I captured some usage and capacity stats via jstat right after that full gc
that started this email thread.  It showed 0% usage of survivor spaces
(which makes sense now that I know that a full gc empties that out
irrespective of tenuring threshold and object age); eden usage went down to
like 10%; tenured usage was very high, 98%.  Last gc cause was recorded as
"Allocation Failure".  So it's true that the tenured doesn't have much
breathing room here, but what prompted this email is I don't understand why
that even matters considering young gen got cleaned up quite nicely.

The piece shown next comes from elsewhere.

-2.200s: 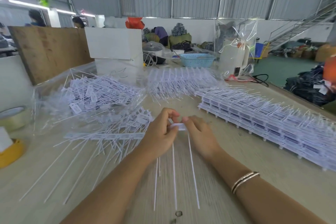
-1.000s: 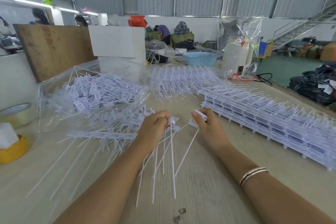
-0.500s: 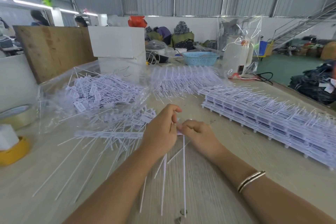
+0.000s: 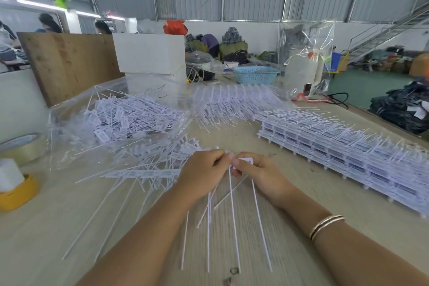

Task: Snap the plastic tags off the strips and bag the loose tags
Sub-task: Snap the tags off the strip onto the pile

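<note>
My left hand (image 4: pixel 204 174) grips a bunch of white plastic tags (image 4: pixel 209 220) whose long thin tails hang toward me. Touching it at the fingertips, my right hand (image 4: pixel 260 174) pinches one tag (image 4: pixel 246 160) by its flat head, its tail (image 4: pixel 261 227) trailing down. A stripped strip (image 4: pixel 144 173) lies on the table just left of my left hand, among loose tags. A clear plastic bag (image 4: pixel 120 121) holding several loose tags lies at the back left. Stacked strips full of tags (image 4: pixel 348 146) run along the right.
More tag strips (image 4: pixel 232 104) lie fanned at the back centre. A tape roll (image 4: pixel 23 146) and a yellow roll (image 4: pixel 16 195) sit at the left edge. White boxes (image 4: pixel 151 55), a blue basket (image 4: pixel 255 74) and a wooden board (image 4: pixel 67 62) stand behind.
My hands pulled apart with a tag in the right one, then came back together. The tails in my left hand now hang straighter, and my right hand holds a tag by its head.
</note>
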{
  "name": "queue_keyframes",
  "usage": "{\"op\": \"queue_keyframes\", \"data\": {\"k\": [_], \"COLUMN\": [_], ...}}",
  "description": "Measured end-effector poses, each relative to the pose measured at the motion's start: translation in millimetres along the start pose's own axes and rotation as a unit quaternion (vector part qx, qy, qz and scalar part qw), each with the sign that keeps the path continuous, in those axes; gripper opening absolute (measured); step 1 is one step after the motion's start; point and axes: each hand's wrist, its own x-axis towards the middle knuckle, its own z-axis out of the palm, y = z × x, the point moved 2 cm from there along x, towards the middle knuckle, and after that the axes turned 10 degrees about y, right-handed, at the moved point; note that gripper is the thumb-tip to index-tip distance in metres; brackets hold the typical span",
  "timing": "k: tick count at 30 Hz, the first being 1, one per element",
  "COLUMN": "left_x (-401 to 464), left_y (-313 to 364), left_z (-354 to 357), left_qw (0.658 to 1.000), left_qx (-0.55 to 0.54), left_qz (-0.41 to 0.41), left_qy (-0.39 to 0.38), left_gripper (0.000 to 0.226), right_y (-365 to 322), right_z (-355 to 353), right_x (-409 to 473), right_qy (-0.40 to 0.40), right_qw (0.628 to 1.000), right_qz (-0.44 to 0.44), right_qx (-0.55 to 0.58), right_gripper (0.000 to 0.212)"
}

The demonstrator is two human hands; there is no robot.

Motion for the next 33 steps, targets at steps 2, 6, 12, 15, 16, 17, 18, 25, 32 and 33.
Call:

On Thu, May 8, 2014 at 3:36 PM, Srinivas Ramakrishna <ysr1729 at gmail.com>wrote:

>
> By the way, as others have noted, -XX:+PrintGCDetails at max verbosity
> level would be your friend to get more visibility into this. Include
> -XX:+PrintHeapAtGC for even better visibility. For good measure, after the
> puzzling full gc happens (and hopefully before another GC happens) capture
> jstat data re the heap (old gen), for direct allocation visibility.
>
> -- ramki
>
>
> On Thu, May 8, 2014 at 12:34 PM, Srinivas Ramakrishna <ysr1729 at gmail.com>wrote:
>
>> Hi Vitaly --
>>
>>
>> On Thu, May 8, 2014 at 11:38 AM, Vitaly Davidovich <vitalyd at gmail.com>wrote:
>>
>>> Hi Jon,
>>>
>>> Nope, we're not using CMS here; this is the throughput/parallel
>>> collector setup.
>>>
>>> I was browsing some of the gc code in openjdk, and noticed a few places
>>> where each generation attempts to decide (upfront from what I can tell,
>>> i.e. before doing the collection) whether it thinks it's "safe" to perform
>>> the collection (and if it's not, it punts to the next generation) and also
>>> whether some amount of promoted bytes will fit.
>>>
>>> I didn't dig too much yet, but a cursory scan of that code leads me to
>>> think that perhaps the defNew generation is asking the next gen (i.e.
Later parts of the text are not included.